Performance Evaluation and Optimization Mechanisms for Inter-operable Graphics and Computation on GPUs
Evaluate the performance and efficiency of the OpenCL-OpenGL(CL-GL) interoperability(interop) mode. Explore different methods to improve the execution performance of the CL-GL interop-based applications. We propose a slot-based rendering mechanism for CL-GL interop to increase the efficiency of the application.
Support for Cache Non-Coherence in Many-Core Architectures
Design and implementation of a cache coherence protocol
includes a non-coherent state for shared, modified blocks. Allows a
seamless transition between memory consistency models that require
coherence and those that do not.
Advanced Ultrasound with OpenCL
Implementation of filtering, motion compensation, and
other image processing algorithms for a real-time ultrasound system.
Improving Synchronization on GPUs
Research focus on improving the synchronization on GPUs with a hardware based synchronization mechanism in order to extend the applicability of GPUs to a broader class of general purpose applications. Hierarchical Queuing Locks(HQL) is hardware based synchronization mechanism that favors a blocking mechanism for efficiency and uses hardware based hierarchical queuing locks for scalability.
Improving SIMD Efficiency on GPUs
Design micro-architectural techniques to improve the efficiency of SIMD execution on GPUs.
Computer Tomography Image Segmentation on GPGPU Architecture
In a general detection system we can distinguish different operations such as: sensing, segmentation, feature extraction, detection and post processing. One of its bottleneck is image segmentation phase, which takes more time and can define the accuracy of the final result. Therefore image segmentation is one of the most widely open research topic. My approach is to consider different algorithms that can later on being paralleled taking advantage of GPGPU architecture. Currently, I'm focusing on graph-based and CCL approaches, both of these two techniques can be speed-up using OpenCL or CUDA framework.

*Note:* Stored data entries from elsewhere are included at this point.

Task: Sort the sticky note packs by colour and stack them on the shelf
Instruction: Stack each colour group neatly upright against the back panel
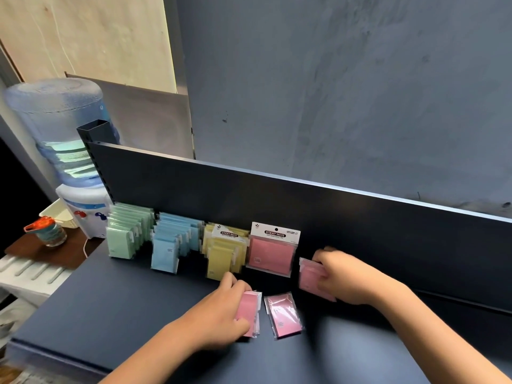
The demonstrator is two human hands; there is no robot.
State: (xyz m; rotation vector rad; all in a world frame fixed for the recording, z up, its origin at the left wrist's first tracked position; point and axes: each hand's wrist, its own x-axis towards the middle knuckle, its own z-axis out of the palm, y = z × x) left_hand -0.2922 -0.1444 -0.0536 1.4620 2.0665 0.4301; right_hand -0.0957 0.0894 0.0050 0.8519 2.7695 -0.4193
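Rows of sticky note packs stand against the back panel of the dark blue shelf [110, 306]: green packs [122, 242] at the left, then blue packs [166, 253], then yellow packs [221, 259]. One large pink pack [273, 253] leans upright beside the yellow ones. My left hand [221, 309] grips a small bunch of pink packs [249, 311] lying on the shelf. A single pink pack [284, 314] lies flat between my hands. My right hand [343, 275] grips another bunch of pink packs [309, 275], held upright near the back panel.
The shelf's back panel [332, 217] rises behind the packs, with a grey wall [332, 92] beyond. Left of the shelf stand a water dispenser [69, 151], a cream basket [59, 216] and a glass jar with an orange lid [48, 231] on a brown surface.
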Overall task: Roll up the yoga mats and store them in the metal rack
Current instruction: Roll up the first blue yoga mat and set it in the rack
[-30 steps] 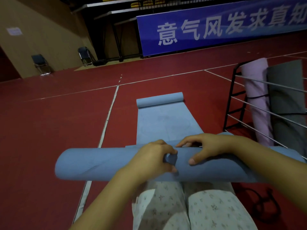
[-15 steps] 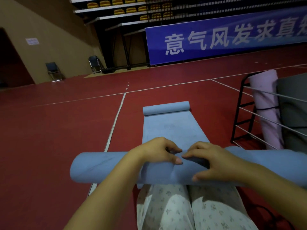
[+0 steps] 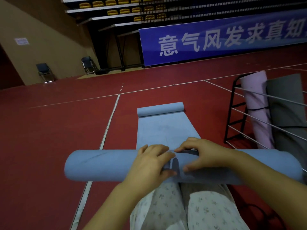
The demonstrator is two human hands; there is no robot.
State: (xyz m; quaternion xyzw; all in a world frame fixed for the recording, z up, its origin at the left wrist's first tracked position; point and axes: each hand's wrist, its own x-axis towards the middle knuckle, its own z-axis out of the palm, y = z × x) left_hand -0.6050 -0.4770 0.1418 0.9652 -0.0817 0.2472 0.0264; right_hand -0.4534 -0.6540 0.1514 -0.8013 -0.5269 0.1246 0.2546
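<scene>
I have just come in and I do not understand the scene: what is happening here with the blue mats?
A person holds a rolled blue yoga mat across their lap, left hand and right hand both curled on its middle. A second blue yoga mat lies on the red floor ahead, only its far end rolled. At the right, the metal rack already holds a pink rolled mat and a grey mat.

Rolled mat (image 3: 99, 165) across lap; metal rack (image 3: 235, 113) to its right.
</scene>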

Analysis of Power-Performance Efficiency of Optimizations applied to Heterogenous Applications
Power-Performance Efficiency of different optimization techniques such as coalesced access, local memory usage, loop unrolling, etc. is evaluated on heterogeneous devices. Fast Fourier transform is used as the test application for evaluating the power consumption on GPUs, APUs and embedded SoCs with OpenCL support. AMD Southern Islands GPU, AMD Fusion APU, Nvidia Kepler GPU, Intel Ivy-Bridge APU and Qualcomm Snapdragon SoC are evaluated for their power-performance efficiency.
Accelerating Phase Field Simulation
Phase-field model is a mathematical model for solving interfacial problems in physics(such as growth of snowflakes). Phase field approaches have long been restricted to the microscopic scale due to the small mesh size necessary to retain a reasonable accuracy. Porting Fortran/C implementation of phase field algorithm to GPU makes it possible to reach experimentally relevant length and time scales. Comparing with CPU implementation, GPU accelerated phase field algorithm achieved 30x speedup on a single GPU.

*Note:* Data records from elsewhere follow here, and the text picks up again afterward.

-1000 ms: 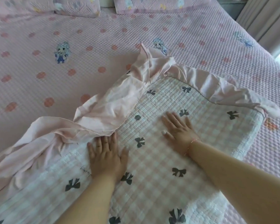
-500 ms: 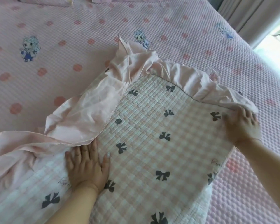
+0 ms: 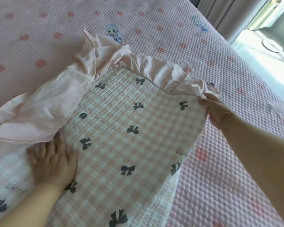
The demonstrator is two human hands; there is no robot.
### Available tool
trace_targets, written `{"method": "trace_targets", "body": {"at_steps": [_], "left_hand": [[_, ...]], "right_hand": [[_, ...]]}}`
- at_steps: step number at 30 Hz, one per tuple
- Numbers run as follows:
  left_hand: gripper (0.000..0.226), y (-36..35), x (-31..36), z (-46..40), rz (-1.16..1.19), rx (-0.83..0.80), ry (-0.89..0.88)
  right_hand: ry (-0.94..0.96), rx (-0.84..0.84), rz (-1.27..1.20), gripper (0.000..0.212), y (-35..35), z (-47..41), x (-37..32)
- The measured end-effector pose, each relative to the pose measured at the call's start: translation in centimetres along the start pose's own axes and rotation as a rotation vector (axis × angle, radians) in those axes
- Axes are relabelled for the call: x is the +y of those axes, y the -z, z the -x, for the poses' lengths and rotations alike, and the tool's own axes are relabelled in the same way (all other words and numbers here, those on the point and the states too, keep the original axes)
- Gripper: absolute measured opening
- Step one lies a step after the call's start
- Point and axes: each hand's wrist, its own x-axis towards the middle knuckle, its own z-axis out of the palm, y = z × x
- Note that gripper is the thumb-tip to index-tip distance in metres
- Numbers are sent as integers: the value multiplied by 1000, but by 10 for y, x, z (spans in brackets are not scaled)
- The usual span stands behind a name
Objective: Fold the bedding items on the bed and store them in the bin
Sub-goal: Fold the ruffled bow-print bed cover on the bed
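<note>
"Quilt (image 3: 134,145), the gingham one with black bows, lay spread on the bed (image 3: 39,38) right in front of the person, its pink frill (image 3: 44,110) bunched along the far and left edges. Where were the hands?"

"Left hand (image 3: 53,163) lay flat on the quilt near the left frill, fingers straight, pressing and not gripping. Right hand (image 3: 215,110) was at the far right corner, fingers wrapped round the edge where frill met quilt, so it held that corner."

"So which step was that, to your eye?"

"I judged it the start of a fold: one hand anchored the cloth while the other took a corner to bring it over. The bin was nowhere in view, so storing looked a good way off."

"How would you have done that fold well?"

"I'd have kept the left palm firm so the layer underneath didn't drag. The corner should have been lifted with the frill tucked in, then carried across to meet the opposite edge squarely. The frill was loose and crumpled, and I thought it would slide and puff out of the fold unless smoothed flat first."

"Anything likely to go wrong?"

"The quilt looked soft and floppy, so a single-corner lift could have skewed the edge. A second layer showed at the near right, and it might have shifted too"
</note>
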Motion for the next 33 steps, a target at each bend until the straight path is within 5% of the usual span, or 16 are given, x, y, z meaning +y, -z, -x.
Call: {"method": "trace_targets", "body": {"at_steps": [5, 10, 16, 20, 23, 26, 29, 33], "left_hand": [[66, 0, 127, 2, 45, -127, -256], [65, -7, 195, -6, 37, -225, -368], [62, -20, 216, -4, 115, -218, -402], [60, -29, 214, -5, 116, -199, -399], [59, -31, 216, -7, 127, -189, -391], [57, -26, 217, -9, 104, -218, -374], [55, -17, 214, -16, 160, -310, -391], [57, 7, 193, -4, 521, -464, -406]], "right_hand": [[55, 158, 69, 38, -24, -4, 13], [202, 129, 1019, 60, -27, -24, -26], [16, 175, 1481, 86, -2, -55, -27], [426, 380, 1602, 64, -11, -32, -29], [726, 41, 1413, 69, -29, 16, -20], [528, -508, 1612, 81, -24, 36, 23], [343, -535, 1628, 83, -13, 22, 39], [240, -518, 1682, 76, -29, 22, 29]]}}
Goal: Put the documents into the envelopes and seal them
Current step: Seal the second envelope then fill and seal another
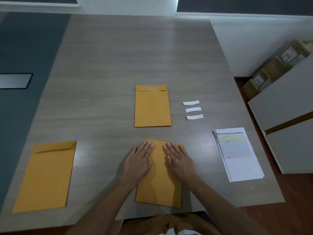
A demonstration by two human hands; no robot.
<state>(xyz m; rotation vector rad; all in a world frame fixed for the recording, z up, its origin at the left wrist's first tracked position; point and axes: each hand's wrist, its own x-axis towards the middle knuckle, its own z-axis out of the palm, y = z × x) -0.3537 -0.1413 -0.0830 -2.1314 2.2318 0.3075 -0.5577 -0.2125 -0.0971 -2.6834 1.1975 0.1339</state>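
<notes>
1. Both hands, left hand (138,160) and right hand (178,160), are pressing flat, fingers straight, gripping nothing.
2. They are flattening the near envelope (159,187), likely sealing its flap.
3. Remaining documents (238,155) are lying right of that envelope.

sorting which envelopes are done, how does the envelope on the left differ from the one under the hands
The left envelope lies alone near the table's left edge, untouched; the near envelope sits in front of the person with the left hand and right hand pressing flat on its top end. The left envelope's folded flap shows plainly; the near envelope's flap area is covered by the hands. Both are tan, the same shape, lying flat and slightly tilted.
</notes>
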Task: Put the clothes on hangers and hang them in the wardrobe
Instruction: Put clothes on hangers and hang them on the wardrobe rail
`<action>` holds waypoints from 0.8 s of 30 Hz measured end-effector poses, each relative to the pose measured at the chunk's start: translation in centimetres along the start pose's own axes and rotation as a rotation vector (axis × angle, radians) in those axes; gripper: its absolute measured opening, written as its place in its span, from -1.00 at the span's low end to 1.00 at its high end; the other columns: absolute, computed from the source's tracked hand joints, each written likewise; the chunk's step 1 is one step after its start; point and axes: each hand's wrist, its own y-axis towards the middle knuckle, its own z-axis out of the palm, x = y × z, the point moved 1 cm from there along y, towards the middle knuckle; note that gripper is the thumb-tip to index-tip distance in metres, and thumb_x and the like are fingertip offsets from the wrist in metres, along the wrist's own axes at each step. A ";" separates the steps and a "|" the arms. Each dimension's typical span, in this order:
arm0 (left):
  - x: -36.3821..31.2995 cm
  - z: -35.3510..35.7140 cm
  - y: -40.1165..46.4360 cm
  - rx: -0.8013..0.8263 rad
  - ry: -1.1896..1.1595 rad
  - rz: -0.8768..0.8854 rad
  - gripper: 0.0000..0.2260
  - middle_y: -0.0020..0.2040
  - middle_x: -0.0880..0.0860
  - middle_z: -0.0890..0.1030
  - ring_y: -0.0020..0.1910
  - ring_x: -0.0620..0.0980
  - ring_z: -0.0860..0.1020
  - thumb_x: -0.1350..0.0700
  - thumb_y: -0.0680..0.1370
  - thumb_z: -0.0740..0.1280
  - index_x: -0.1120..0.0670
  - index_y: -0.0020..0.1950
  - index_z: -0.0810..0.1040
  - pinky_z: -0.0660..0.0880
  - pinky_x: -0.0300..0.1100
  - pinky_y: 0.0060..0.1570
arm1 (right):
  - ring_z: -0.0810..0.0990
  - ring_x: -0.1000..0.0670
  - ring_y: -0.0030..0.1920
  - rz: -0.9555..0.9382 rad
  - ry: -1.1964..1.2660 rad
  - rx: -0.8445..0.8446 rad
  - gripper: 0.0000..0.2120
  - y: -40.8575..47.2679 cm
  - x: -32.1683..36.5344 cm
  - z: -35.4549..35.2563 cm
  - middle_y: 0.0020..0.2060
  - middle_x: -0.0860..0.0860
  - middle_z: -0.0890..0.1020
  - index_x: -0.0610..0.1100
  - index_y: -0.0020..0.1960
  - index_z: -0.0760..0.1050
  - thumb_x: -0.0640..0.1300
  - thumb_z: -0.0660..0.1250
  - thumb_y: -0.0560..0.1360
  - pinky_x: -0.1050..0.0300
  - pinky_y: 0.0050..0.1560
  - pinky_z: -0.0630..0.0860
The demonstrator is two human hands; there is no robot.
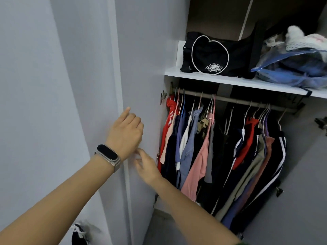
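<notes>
From my seat, this looks like the step of opening or closing the wardrobe: both hands are at the left door [141, 68] and neither carries a garment. The left hand [126, 129], wearing a wristband [108, 155], has its fingers loosely curled against the door's edge, holding nothing I can see. The right hand [146, 165] is blurred, fingers spread and relaxed, close to the door. Further right, clothes [203, 147] already hang on hangers from the rail [230, 99], tightly packed. Next, I judge, calls for a free hanger. Above, the shelf [212, 79] holds a black bag [221, 53] and a blue plastic bundle [292, 69].
</notes>
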 end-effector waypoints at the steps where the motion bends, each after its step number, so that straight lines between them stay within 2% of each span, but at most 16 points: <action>1: -0.6 0.5 0.0 0.032 -0.001 0.010 -0.95 -0.28 0.12 0.57 -0.17 0.17 0.55 0.26 0.37 0.42 0.20 -0.26 0.58 0.16 0.05 0.39 | 0.48 -0.03 0.31 0.014 0.004 0.008 -0.58 0.0 -0.5 -0.4 0.37 -0.06 0.46 -0.12 0.48 0.28 -0.24 0.15 0.63 0.06 0.37 0.39; 4: -2.7 1.7 0.2 0.135 -0.034 0.019 -0.91 -0.29 0.11 0.58 -0.17 0.16 0.55 0.19 0.33 0.44 0.19 -0.26 0.59 0.34 0.12 0.31 | 0.49 -0.02 0.29 0.082 0.007 0.078 -0.62 -0.3 -2.0 -2.6 0.33 -0.04 0.50 -0.06 0.44 0.33 -0.17 0.20 0.63 0.07 0.38 0.39; 7: -4.9 2.9 0.8 0.191 -0.111 -0.009 -0.85 -0.28 0.11 0.59 -0.19 0.15 0.57 0.16 0.25 0.49 0.19 -0.26 0.61 0.47 0.12 0.16 | 0.46 0.02 0.28 0.134 -0.109 0.088 -0.61 -1.2 -4.3 -6.2 0.33 -0.09 0.48 -0.12 0.45 0.32 -0.15 0.21 0.63 0.31 0.30 0.32; 9: -6.5 3.7 1.5 0.224 -0.184 -0.011 -0.85 -0.27 0.10 0.59 -0.20 0.14 0.56 0.14 0.27 0.48 0.17 -0.25 0.60 0.52 0.05 0.06 | 0.44 -0.03 0.34 0.187 -0.214 0.052 -0.59 -2.2 -5.9 -9.4 0.35 -0.11 0.46 -0.18 0.45 0.31 -0.15 0.22 0.63 0.29 0.30 0.30; 12: -9.2 5.4 2.7 0.445 -0.363 -0.067 -0.77 -0.01 0.11 0.57 0.03 0.13 0.51 0.05 0.49 0.31 0.17 0.03 0.56 0.44 -0.06 0.05 | 0.37 -0.09 0.40 0.322 -0.316 0.004 -0.60 -4.0 -8.3 -14.3 0.39 -0.14 0.38 -0.22 0.45 0.32 -0.17 0.20 0.63 0.24 0.34 0.24; 15: -11.4 7.8 4.3 0.612 -0.527 -0.138 -0.69 0.14 0.11 0.51 0.13 0.12 0.48 0.01 0.54 0.21 0.15 0.20 0.48 0.47 -0.03 0.09 | 0.40 -0.12 0.36 0.444 -0.377 -0.081 -0.60 -6.1 -10.5 -18.7 0.38 -0.18 0.37 -0.24 0.44 0.32 -0.22 0.19 0.61 0.19 0.31 0.31; 17: -12.8 9.0 5.6 0.645 -0.634 -0.199 -0.66 0.19 0.15 0.52 0.16 0.13 0.49 0.03 0.53 0.24 0.16 0.24 0.48 0.47 -0.02 0.12 | 0.41 -0.12 0.35 0.493 -0.396 -0.130 -0.60 -7.4 -11.7 -21.2 0.38 -0.19 0.38 -0.24 0.42 0.35 -0.24 0.20 0.59 0.21 0.31 0.32; 20: -15.7 10.4 8.1 0.687 -0.820 -0.291 -0.60 0.28 0.14 0.50 0.23 0.10 0.49 0.05 0.54 0.27 0.16 0.35 0.43 0.44 -0.13 0.17 | 0.41 -0.08 0.37 0.559 -0.407 -0.210 -0.62 -8.9 -14.0 -24.7 0.37 -0.16 0.40 -0.23 0.41 0.37 -0.24 0.20 0.60 0.34 0.28 0.24; 22: -17.3 10.7 9.2 0.704 -0.924 -0.349 -0.57 0.29 0.11 0.51 0.24 0.06 0.48 0.05 0.55 0.27 0.15 0.39 0.39 0.40 -0.22 0.14 | 0.41 -0.06 0.37 0.579 -0.391 -0.243 -0.63 -9.4 -15.1 -26.2 0.38 -0.14 0.41 -0.22 0.40 0.37 -0.22 0.20 0.61 0.39 0.22 0.22; 24: -19.4 11.2 10.8 0.709 -0.999 -0.379 -0.57 0.27 0.13 0.52 0.23 0.06 0.50 0.06 0.56 0.28 0.16 0.40 0.38 0.40 -0.23 0.13 | 0.40 -0.05 0.38 0.587 -0.381 -0.260 -0.63 -9.5 -16.5 -28.0 0.39 -0.12 0.40 -0.21 0.40 0.37 -0.20 0.22 0.61 0.43 0.18 0.19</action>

Scalar-Vector Opportunities on GPU architectures
Research looks at scalar opportunity and scalar-vector GPU
architecture. I take advantage of scalar opportunities observed in
GPGPU workloads to improve performance and power efficiency on novel
scalar-vector GPU architecture.
Valar benchmark is a new benchmark suite consisting of real
world applications that effectively leverage heterogeneous devices.

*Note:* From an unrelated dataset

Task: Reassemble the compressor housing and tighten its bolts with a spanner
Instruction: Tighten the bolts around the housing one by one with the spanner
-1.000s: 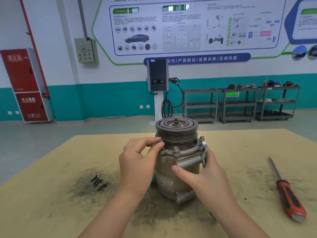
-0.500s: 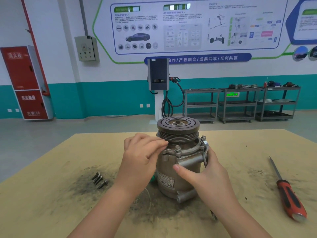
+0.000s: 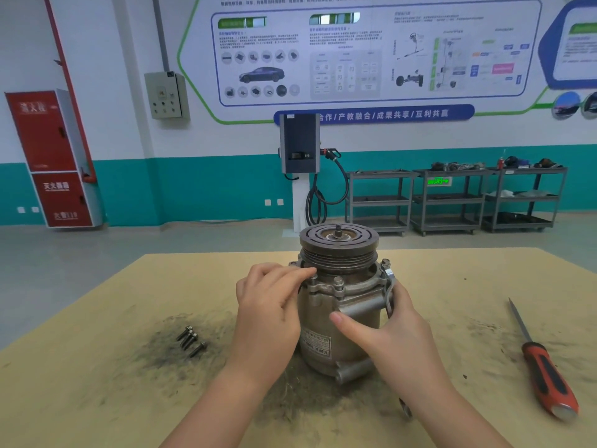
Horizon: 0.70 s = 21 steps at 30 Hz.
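The left hand [image 3: 269, 305] is being shifted slightly along the flange, fingertips pinching a bolt on the grey metal compressor housing [image 3: 339, 305] mid-tabletop. The right hand [image 3: 387, 331] is clamped around a silver spanner [image 3: 388, 291]; threads should be started straight before tightening.

A red-handled screwdriver [image 3: 546, 379] lies on the bench [image 3: 97, 383]; grey shelving carts [image 3: 452, 198] and a red cabinet [image 3: 48, 156] line the wall.
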Tool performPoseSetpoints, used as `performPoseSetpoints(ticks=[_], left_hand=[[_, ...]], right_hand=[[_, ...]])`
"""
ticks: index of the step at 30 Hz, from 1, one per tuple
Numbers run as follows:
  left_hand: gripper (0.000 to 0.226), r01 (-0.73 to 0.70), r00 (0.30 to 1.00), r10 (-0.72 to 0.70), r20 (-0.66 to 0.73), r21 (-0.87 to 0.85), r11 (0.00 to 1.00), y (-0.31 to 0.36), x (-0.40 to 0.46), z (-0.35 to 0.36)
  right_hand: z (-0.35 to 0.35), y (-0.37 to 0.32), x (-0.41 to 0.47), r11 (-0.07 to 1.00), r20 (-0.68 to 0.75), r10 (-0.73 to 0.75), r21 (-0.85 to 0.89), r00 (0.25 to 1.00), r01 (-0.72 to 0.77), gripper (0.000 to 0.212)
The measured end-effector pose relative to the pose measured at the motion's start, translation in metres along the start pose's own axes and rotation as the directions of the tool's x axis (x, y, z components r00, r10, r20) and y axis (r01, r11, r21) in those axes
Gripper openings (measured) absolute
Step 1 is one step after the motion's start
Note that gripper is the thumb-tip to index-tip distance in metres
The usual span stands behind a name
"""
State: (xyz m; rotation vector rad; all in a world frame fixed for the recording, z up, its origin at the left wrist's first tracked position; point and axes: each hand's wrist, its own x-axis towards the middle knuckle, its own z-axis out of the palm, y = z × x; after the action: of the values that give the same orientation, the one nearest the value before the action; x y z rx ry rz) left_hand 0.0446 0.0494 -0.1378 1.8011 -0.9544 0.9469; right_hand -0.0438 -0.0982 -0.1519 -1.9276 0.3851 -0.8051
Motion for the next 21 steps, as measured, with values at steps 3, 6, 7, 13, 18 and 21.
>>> performPoseSetpoints(ticks=[3,6,7,13,18,21], left_hand=[[0.037,-0.023,1.0,0.023,-0.01,-0.038,0.999,-0.002,-0.003,-0.002],[0.032,0.173,0.981,-0.184,-0.068,-0.142,0.975,-0.016,0.002,-0.017],[0.032,0.314,0.94,-0.33,-0.082,-0.164,0.935,-0.029,0.006,-0.026],[0.012,0.67,0.511,-0.819,0.261,0.476,0.57,-0.114,-0.002,-0.074],[0.017,0.614,0.483,-0.813,0.325,0.536,0.579,-0.119,-0.013,-0.062],[0.016,0.582,0.502,-0.807,0.311,0.569,0.582,-0.118,-0.015,-0.054]], right_hand=[[0.001,0.001,0.0,1.0,-0.007,0.0,0.007,1.0,0.0,0.118],[0.001,0.002,0.0,1.0,-0.009,0.013,0.026,1.0,-0.012,0.116],[0.001,0.002,0.0,0.999,-0.014,0.016,0.036,1.0,-0.015,0.115],[0.0,0.005,0.001,1.0,-0.031,0.009,0.022,0.999,-0.008,0.105],[-0.002,0.006,0.004,0.999,-0.031,-0.028,0.019,0.999,0.029,0.086],[-0.003,0.01,0.006,0.998,-0.026,-0.054,0.026,0.998,0.055,0.074]])
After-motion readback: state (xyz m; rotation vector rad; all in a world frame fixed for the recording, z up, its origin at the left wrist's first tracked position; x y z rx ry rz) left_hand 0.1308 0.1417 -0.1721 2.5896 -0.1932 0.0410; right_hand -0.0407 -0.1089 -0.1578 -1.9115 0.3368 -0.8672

The main characteristics of these benchmarks is their data-dependent
behavior and their usability to study interaction between computation
and data movement on different heterogeneous devices.
Profiling and Performance Analysis Tools
Haptic is a software framework that implements
analysis devices as an extension to OpenCL to specialize algorithms
and utilize multiple devices. HAPTIC provides extensions to OpenCL
called analysis device for inserting optimization and profiling into a
compute pipeline. HAPTIC supports discrete and fused platforms
and we have used it to study the performance of analysis devices
when integrated into applications where host-device behavior is coupled.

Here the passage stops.